Considering the existing evidence from both empirical studies in AS and PWS and findings from relevant mouse model studies, we have developed a model to explain the development of hyperphagia and food preferences in both AS and PWS. First, we assume that the hyperphagic condition of PWS is caused by impaired satiety due to a disruption of the homeostatic feeding mechanism, as shown in Figure 5. Furthermore, we predict that PWS confers a consistent tendency for unselective eating, as suggested by the mouse model study of Davies et al.133 as well as the observation that PWS patients consistently choose larger amounts of food regardless of preference in taste or delay in presentation.100,101 Second, both increased selectivity toward food and marked preferences for certain foods, in particular foods with consistent and soft texture, are prominent in AS. Thus, we have hypothesized that the hyperphagic phenotype of AS is connected to an increased interest toward complementary foods. In contrast to the unselective eating in PWS, this behavior can be hypothesized to be driven by an influence of paternally expressed genes, as the hyperphagic phenotype of AS is strongly associated to the patUPD genotype, which confers a higher dosage of the paternally expressed genes in the 15q11-q13 chromosome region.9

It can be predicted that complementary foods, which differ from adult diets and could be more difficult to obtain and prepare, may involve increased maternal costs. Paternally expressed genes may thus have been selected to favor an increased preference for complementary foods and prolonged parental care in juvenile stages, so a disruption of the genetic conflict could further result in extreme behaviors such as overeating and limited preferences for specific foods, as seen with the phenotypes of both AS and autism.

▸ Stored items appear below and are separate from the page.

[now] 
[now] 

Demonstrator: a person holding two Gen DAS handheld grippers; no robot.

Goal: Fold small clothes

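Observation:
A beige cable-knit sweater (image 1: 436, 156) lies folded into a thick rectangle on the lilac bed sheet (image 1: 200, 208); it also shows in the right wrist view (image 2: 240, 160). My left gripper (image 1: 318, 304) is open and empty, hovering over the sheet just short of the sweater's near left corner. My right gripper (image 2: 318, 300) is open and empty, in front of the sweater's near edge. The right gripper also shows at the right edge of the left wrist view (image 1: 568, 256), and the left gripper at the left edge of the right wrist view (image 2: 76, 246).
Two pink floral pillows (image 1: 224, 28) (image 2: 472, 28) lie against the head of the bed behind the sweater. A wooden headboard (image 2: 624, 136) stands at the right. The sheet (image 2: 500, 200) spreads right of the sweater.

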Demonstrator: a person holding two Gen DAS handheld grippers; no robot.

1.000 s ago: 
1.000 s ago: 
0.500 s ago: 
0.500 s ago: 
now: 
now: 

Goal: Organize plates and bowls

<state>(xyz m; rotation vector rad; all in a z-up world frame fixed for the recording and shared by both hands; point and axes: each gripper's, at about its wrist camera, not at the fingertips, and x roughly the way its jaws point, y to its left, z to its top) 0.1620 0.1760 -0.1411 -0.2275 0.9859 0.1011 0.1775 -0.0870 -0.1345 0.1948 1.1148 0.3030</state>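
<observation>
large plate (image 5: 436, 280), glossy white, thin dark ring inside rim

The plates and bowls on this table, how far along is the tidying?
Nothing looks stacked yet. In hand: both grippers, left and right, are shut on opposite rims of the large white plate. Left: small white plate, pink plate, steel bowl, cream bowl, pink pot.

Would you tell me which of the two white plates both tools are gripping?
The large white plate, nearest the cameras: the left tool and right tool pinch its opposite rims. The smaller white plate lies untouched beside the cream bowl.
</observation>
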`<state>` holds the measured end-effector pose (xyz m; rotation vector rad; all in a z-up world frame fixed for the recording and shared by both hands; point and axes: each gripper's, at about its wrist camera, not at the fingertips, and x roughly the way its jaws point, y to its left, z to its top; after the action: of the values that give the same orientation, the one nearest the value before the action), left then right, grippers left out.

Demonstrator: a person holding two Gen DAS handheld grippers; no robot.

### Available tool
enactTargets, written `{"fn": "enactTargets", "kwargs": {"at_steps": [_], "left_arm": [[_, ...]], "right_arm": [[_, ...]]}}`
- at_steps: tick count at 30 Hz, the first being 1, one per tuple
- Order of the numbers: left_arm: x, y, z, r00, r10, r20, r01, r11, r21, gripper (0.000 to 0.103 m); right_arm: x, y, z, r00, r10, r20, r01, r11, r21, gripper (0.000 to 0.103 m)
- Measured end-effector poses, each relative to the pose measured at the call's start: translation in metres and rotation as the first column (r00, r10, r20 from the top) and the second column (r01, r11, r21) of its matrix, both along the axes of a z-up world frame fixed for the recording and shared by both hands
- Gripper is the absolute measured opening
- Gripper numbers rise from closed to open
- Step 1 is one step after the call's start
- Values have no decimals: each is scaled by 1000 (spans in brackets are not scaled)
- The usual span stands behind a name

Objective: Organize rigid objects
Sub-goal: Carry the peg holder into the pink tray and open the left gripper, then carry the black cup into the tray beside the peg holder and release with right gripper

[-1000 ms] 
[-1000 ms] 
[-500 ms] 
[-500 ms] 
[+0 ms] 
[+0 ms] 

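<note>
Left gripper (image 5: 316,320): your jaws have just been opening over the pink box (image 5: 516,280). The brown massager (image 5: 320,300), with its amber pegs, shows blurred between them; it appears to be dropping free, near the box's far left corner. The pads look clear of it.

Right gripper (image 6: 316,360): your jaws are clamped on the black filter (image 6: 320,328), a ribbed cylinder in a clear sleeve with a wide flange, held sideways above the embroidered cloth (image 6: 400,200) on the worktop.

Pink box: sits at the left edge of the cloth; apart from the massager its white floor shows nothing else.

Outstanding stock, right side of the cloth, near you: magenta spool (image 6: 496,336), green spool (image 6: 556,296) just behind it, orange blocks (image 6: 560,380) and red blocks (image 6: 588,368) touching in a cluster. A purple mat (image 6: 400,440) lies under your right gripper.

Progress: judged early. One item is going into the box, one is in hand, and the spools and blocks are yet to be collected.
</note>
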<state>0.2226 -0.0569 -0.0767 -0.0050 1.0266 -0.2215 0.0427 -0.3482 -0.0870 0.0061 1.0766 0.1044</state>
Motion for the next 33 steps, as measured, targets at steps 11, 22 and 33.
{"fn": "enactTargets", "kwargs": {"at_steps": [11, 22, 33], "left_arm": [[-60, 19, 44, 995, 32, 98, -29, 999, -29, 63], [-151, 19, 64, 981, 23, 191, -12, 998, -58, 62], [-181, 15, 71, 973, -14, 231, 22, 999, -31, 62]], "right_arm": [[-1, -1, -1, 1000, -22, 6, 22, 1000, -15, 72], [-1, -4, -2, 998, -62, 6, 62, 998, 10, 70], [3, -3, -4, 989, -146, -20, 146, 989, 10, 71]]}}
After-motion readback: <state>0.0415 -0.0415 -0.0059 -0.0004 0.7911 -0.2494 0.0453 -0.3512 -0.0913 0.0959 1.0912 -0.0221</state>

To illustrate our hypothesis, we have developed a framework around hedonic feeding mechanisms and the known alterations of dopamine neurochemistry in AS and PWS, as shown in Figure 6. First, food selectivity similar to ASD may contribute to increased selectivity toward food across all genotypes. Second, both a lack of expression for UBE3A and an increased dosage of paternally expressed genes such as MAGEL2 are expected to contribute toward elevated levels of dopamine in the brain, so the more paternal patUPD and imprinting defect genotypes of AS are expected to show both elevated hedonic value of food and tendency for the development of hyperphagia with selective eating. In contrast, all genotypes of PWS lack expression of MAGEL2, so asymmetrical alterations to hedonic feeding can be expected between AS and PWS, as shown in Figure 6. However, the exact mechanism of hyperphagia in AS does not need to depend on hedonic feeding mechanisms to fulfill our initial expectations on the influence of paternally expressed genes in the development of hyperphagia and selective eating.

Figure 6.

Figure 6.

A hypothetical mechanism involving dysfunctions of hedonic feeding and the development of hyperphagia phenotypes in AS and PWS. PWS and AS may involve opposite dysfunctions of dopaminergic pathways due to losses and gains in dosages of imprinted genes. The effect is more pronounced with uniparental disomies and imprinting defects due to an increased dosage of paternally (or maternally) expressed genes. The increased dosage of paternally expressed genes and the expected increases in dopamine levels may explain the tendency for selective eating and the early development of hyperphagia in AS associated with patUPD and imprinting defects.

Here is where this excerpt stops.